This winter quarter I taught my usual graduate-level introductory bioinformatics lab at UC Davis, GGG 201(b), for the fourth time. The course lectures are given by Megan Dennis and Fereydoun Hormozdiari, and I do a largely separate lab that aims to teach the basics of practical variant calling, de novo assembly, and RNAseq differential expression.

I also co-developed and co-taught a new course, GGG 298 / Tools for Data Intensive Research, with Shannon Joslin, a graduate student here in Genetics & Genomics who (among other things) took GGG 201(b) the first time I offered it. GGG 298 is a series of ten half-day workshops where we teach shell, conda, snakemake, git, RMarkdown, etc - you can see the syllabus for GGG 298 here.

This time around, I did a complete redesign of the GGG 201(b) lab (see syllabus) to focus on using snakemake workflows.
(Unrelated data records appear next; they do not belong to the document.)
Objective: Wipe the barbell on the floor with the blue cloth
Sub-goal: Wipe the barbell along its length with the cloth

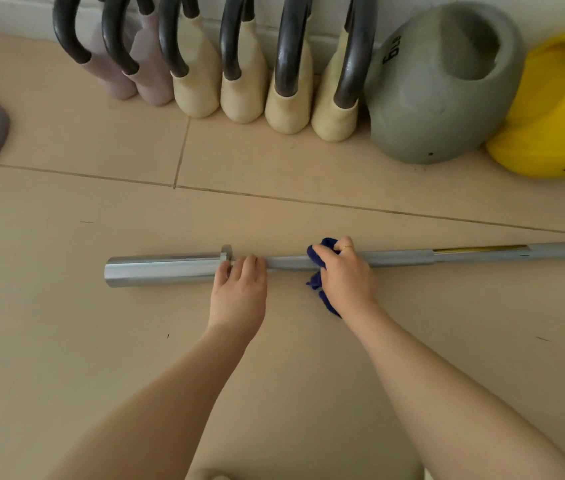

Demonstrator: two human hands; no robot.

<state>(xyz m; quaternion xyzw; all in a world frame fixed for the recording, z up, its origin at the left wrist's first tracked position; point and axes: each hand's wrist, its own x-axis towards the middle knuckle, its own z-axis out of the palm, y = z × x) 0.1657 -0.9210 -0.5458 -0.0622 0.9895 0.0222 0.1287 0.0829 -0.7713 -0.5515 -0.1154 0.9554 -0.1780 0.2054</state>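
The right hand (345, 273) has its grip closed around the blue cloth (322, 261), fingers curled over the top of the barbell (402, 258) so the bunched cloth is wrapped against the shaft; a tail of cloth hangs out below the palm onto the floor (66, 341). A ring sits on one finger. The left hand (239, 289) rests on the bar just to the left, fingers bent over it right beside the collar, where the thin shaft meets the thick sleeve; its grip on the bar looks loose. The two hands are near each other but apart. The barbell lies flat on the beige tiled floor, its sleeve end to the left and its shaft running off the right edge. Beyond it, along the wall, stand a row of kettlebells (243, 71) with dark handles, a grey kettlebell (426, 109) and a yellow kettlebell (551, 133).
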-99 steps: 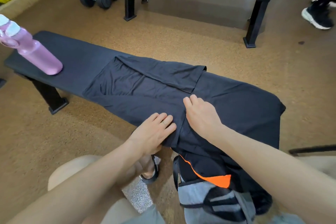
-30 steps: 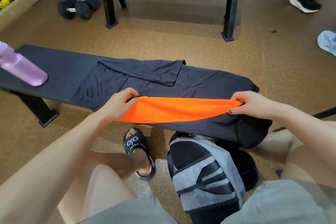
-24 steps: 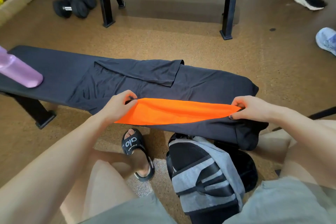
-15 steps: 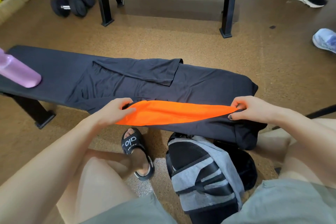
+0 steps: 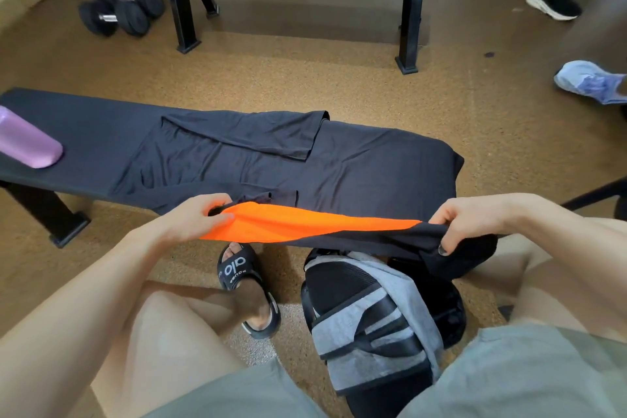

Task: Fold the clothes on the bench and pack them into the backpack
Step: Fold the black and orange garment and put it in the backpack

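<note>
Across the bench point(image 5: 84, 132), left hand point(image 5: 200, 219) and right hand point(image 5: 468, 220) pinch a wrinkled black garment point(image 5: 356, 173), its orange lining point(image 5: 305, 222) showing.

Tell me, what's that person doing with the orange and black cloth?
A person is folding clothes. The left hand and right hand each pinch an end of the black and orange garment, holding it stretched above the near edge of the bench. The rest of the black cloth lies spread on the bench, one flap already folded over. The backpack waits on the floor between the person's legs; nothing seems packed yet. A pink bottle stands at the bench's left end.
</note>
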The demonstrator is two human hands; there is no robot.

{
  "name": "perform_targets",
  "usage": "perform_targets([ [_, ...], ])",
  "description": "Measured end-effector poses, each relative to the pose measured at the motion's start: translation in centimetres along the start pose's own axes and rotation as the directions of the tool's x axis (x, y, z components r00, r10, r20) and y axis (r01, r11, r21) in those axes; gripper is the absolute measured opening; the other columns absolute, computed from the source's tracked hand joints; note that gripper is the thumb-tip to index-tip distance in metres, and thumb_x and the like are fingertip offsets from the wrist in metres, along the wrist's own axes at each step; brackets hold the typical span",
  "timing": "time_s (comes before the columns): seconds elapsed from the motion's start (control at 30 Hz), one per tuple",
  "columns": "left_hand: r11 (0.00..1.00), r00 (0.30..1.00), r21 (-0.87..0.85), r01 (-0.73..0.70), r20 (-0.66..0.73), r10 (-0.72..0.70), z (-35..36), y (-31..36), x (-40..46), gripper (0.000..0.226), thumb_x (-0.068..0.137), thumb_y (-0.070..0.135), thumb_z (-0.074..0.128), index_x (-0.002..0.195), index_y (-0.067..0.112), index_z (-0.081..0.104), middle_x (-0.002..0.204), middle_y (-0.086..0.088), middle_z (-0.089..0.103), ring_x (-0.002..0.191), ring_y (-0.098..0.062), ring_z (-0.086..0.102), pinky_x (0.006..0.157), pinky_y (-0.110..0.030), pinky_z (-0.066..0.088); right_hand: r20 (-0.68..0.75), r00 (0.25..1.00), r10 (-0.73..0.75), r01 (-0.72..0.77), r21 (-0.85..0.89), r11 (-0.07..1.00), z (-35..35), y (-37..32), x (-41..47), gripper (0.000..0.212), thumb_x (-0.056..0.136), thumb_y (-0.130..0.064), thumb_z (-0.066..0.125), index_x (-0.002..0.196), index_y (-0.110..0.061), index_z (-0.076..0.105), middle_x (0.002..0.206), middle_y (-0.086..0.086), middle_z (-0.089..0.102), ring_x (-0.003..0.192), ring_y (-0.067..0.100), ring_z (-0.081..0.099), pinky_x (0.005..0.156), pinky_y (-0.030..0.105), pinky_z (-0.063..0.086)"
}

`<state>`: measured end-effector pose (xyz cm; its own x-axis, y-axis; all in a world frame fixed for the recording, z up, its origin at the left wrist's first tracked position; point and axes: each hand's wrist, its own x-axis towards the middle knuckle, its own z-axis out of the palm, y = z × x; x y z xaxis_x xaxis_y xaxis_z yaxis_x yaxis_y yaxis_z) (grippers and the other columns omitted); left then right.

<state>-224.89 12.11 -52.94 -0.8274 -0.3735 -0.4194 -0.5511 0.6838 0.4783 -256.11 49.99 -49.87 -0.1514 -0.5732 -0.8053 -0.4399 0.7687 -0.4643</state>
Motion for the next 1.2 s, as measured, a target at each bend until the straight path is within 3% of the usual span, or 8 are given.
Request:
perform_targets([
  [0.17,0.996,1.0,-0.091,-0.003,-0.03,0.0,0.3,-0.3,-0.2,0.019,0.099,0.026,0.061,0.081,0.024,0.054,0.07,0.011,0.051,0.061,-0.005,0.044,0.065,-0.033,0.036,-0.063,0.997,-0.035,0.038,0.051,0.998,0.9,0.6,0.5,0.025,0.057,-0.005,0.057,0.072,-0.025,0.061,0.073,0.002,0.062,0.067,0.018,0.059,0.064,0.036,0.04],
  [0.43,0.997,0.996,-0.076,0.007,-0.093,-0.014,0.6,0.3,-0.4,0.016,0.101,0.028,0.057,0.088,0.018,0.058,0.076,0.003,0.057,0.067,-0.011,0.05,0.065,-0.033,0.038,-0.052,0.995,0.083,-0.093,-0.239,0.966,0.7,0.2,-0.1,0.027,0.063,-0.005,0.052,0.085,-0.012,0.065,0.063,-0.004,0.056,0.057,0.014,0.053,0.052,0.027,0.038],
  [0.63,0.997,0.99,-0.073,0.006,-0.14,-0.016,0.6,0.2,-0.1,0.012,0.101,0.031,0.057,0.093,0.023,0.06,0.08,0.004,0.061,0.074,-0.015,0.056,0.068,-0.035,0.043,-0.286,0.957,0.038,-0.136,-0.328,0.935,-0.5,0.4,-1.1,0.021,0.07,-0.006,0.049,0.088,-0.01,0.059,0.08,0.006,0.063,0.071,0.021,0.058,0.058,0.03,0.041],
  [0.7,0.998,0.983,-0.06,0.017,-0.181,-0.028,0.8,0.2,0.1,0.01,0.101,0.03,0.057,0.094,0.025,0.06,0.084,0.006,0.063,0.08,-0.014,0.058,0.071,-0.035,0.044,-0.407,0.913,0.011,-0.125,-0.255,0.959,-1.1,0.9,-0.8,0.015,0.074,-0.003,0.053,0.087,-0.011,0.056,0.081,0.005,0.06,0.074,0.021,0.056,0.058,0.03,0.039],
  [0.8,0.998,0.97,-0.035,0.054,-0.237,-0.06,1.1,0.1,0.4,0.007,0.1,0.03,0.057,0.094,0.028,0.06,0.091,0.008,0.066,0.086,-0.013,0.06,0.075,-0.035,0.046,-0.511,0.854,0.097,-0.071,0.069,0.995,-1.5,1.6,0.4,0.024,0.075,-0.002,0.061,0.093,-0.018,0.06,0.089,0.004,0.062,0.082,0.023,0.058,0.063,0.031,0.043],
  [0.93,0.996,0.968,0.001,0.085,-0.238,-0.082,1.4,0.4,0.5,0.003,0.099,0.029,0.057,0.097,0.028,0.058,0.093,0.006,0.066,0.088,-0.016,0.06,0.081,-0.041,0.048,-0.545,0.778,0.312,-0.015,0.481,0.877,-0.5,1.8,1.8,0.041,0.079,0.001,0.065,0.119,0.002,0.058,0.107,0.021,0.06,0.085,0.022,0.049,0.078,0.043,0.049],
  [1.07,0.996,0.975,0.032,0.086,-0.206,-0.077,1.6,1.2,0.3,0.007,0.098,0.017,0.054,0.096,0.024,0.056,0.091,0.003,0.064,0.088,-0.021,0.058,0.078,-0.039,0.045,-0.575,0.706,0.414,0.016,0.598,0.801,0.1,2.4,1.8,0.047,0.078,0.001,0.066,0.123,-0.004,0.054,0.109,0.012,0.057,0.086,0.022,0.049,0.075,0.038,0.045],
  [1.2,0.991,0.967,-0.066,0.12,-0.219,-0.131,1.6,1.8,0.2,0.013,0.093,0.01,0.05,0.086,0.021,0.052,0.082,-0.001,0.059,0.079,-0.02,0.053,0.069,-0.036,0.04,-0.535,0.721,0.44,-0.092,0.556,0.826,1.1,2.9,1.2,0.051,0.072,0.002,0.063,0.119,-0.01,0.05,0.114,0.012,0.056,0.099,0.027,0.052,0.077,0.038,0.045],
])
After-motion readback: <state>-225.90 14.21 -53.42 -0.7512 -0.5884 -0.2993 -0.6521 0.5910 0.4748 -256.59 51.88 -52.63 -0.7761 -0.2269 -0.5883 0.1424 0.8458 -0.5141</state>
I'm 80% happy with how it went - there's some overall fine tuning to be done, and snakemake has some corners that need more explaining than other corners, but I think the basic concepts got through to a lot of the students. I also think I'm finally teaching people something they really need to know, which is how to build, automate, place controls on, and execute complex bioinformatics workflows.

I was traveling the week before last, so I asked Taylor Reiter and Tessa Pierce to do the first RNAseq lecture for the class (week 8!) As part of their brilliant RNAseq materials for the class (snakemake! salmon! tximeta! DESeq2! RMarkdown!), Tessa used a cute trick in the Snakefile that I hadn't seen before. It's "obvious" if you're a Python+snakemake expert, but many people aren't, and in any case it's always nice to share, right??
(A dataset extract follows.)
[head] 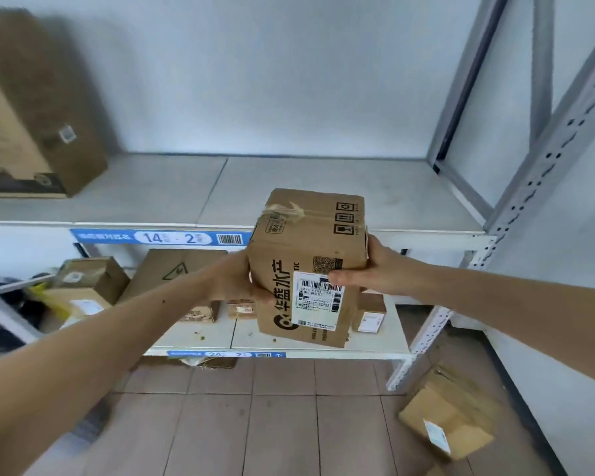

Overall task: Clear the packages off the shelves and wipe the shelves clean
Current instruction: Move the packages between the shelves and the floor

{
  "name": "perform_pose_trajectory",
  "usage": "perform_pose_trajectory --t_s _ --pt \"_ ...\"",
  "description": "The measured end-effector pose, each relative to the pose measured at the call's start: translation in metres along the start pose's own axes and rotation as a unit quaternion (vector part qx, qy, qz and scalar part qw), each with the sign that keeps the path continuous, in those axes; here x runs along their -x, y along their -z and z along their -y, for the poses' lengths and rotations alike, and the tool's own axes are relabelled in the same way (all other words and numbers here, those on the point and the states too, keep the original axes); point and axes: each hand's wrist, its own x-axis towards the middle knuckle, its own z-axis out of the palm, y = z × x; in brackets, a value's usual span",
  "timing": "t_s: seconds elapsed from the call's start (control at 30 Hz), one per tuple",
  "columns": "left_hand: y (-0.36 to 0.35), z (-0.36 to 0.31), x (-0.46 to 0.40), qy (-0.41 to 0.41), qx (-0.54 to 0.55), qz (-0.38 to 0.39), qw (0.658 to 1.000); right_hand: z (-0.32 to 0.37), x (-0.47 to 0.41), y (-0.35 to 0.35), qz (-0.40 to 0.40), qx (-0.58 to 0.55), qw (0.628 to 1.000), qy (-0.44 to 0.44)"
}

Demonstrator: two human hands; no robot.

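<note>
Upper shelf [289, 187] bears large box [31, 108]; floor [255, 424], carton [450, 420].

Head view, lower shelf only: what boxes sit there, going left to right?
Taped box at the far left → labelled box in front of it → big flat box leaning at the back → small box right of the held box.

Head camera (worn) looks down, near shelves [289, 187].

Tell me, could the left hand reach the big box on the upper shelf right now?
Probably not right away: the left hand and right hand both hold a box. The way to the big box looks open, though, across the upper shelf.
</note>
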Motion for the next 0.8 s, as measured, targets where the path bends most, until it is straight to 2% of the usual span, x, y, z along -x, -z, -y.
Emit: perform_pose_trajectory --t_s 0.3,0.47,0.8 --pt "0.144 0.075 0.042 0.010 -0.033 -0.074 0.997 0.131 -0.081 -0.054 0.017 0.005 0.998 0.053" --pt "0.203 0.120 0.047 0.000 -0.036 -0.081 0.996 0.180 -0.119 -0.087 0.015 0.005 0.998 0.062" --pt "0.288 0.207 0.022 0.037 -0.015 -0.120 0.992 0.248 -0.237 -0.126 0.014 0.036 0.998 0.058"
Below, I take the opportunity to share several solutions for loading sample names into the Snakefile.

(These are fairly boilerplate examples that you can use in your own code with little modification, too!)
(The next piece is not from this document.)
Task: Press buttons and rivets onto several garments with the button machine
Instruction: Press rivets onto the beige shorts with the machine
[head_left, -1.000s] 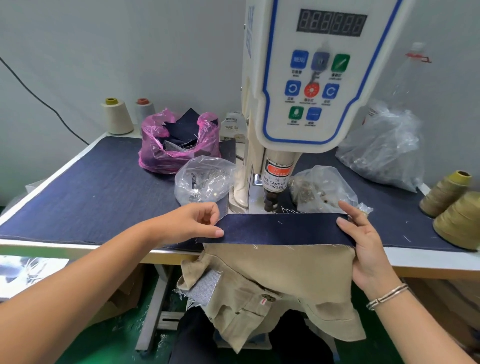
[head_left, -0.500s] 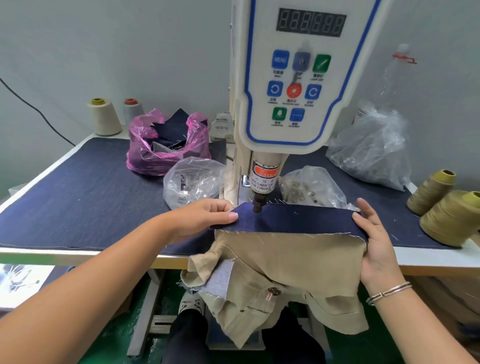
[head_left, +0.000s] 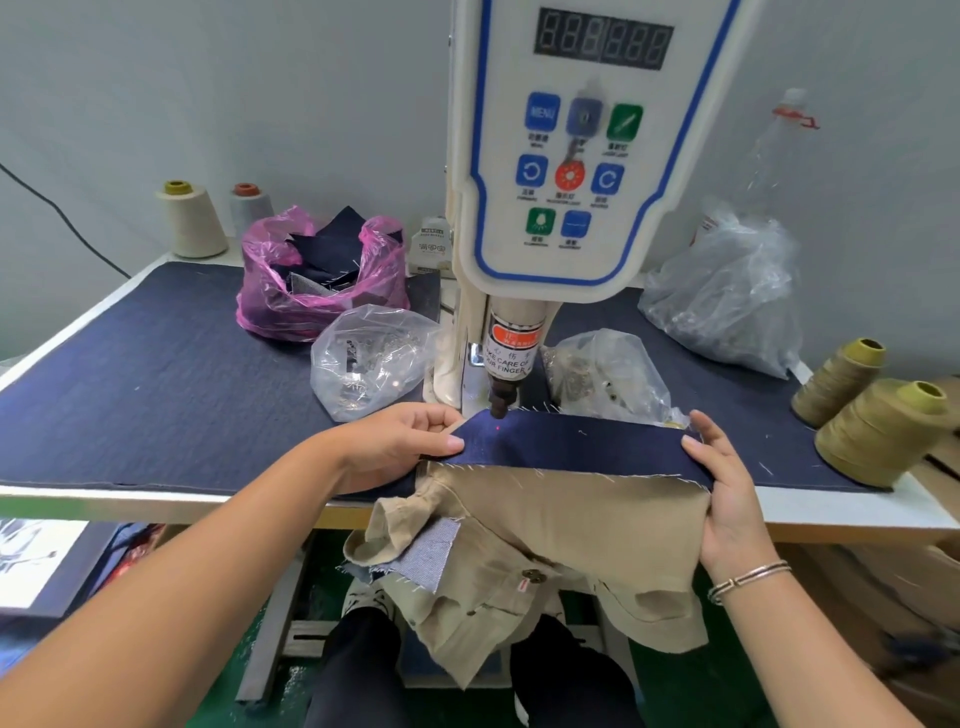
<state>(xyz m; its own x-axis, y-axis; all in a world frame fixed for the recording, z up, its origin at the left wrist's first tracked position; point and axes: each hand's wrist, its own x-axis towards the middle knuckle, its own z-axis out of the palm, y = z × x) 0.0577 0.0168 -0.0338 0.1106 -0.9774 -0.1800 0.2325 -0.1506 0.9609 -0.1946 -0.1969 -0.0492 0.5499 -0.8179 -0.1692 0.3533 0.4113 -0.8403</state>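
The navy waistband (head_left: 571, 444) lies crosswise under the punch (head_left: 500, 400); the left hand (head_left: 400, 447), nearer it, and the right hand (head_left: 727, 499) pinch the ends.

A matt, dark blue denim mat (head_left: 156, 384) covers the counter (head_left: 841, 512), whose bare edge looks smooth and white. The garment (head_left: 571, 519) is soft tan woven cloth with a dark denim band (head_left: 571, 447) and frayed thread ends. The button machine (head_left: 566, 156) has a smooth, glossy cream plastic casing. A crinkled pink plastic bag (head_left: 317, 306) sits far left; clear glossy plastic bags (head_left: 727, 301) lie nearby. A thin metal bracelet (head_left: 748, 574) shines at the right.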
Cute snakemake trick #1: dictionaries for downloads

The following code snippet is a nice, simple Pythonic way to download a bunch of files from Web URLs.

# list sample names & download URLs.
sample_links = {"ERR458493": "https://osf.io/5daup/download",
                "ERR458494":"https://osf.io/8rvh5/download",
                 "ERR458495":"https://osf.io/2wvn3/download",
                 "ERR458500":"https://osf.io/xju4a/download",
                 "ERR458501": "https://osf.io/nmqe6/download",
                 "ERR458502": "https://osf.io/qfsze/download"}

# the sample names are dictionary keys in sample_links. extract them to a list we can use below
SAMPLES=sample_links.keys()

# download yeast rna-seq data from Schurch et al, 2016 study
rule download_all:
    input:
        expand("rnaseq/raw_data/{sample}.fq.gz", sample=SAMPLES)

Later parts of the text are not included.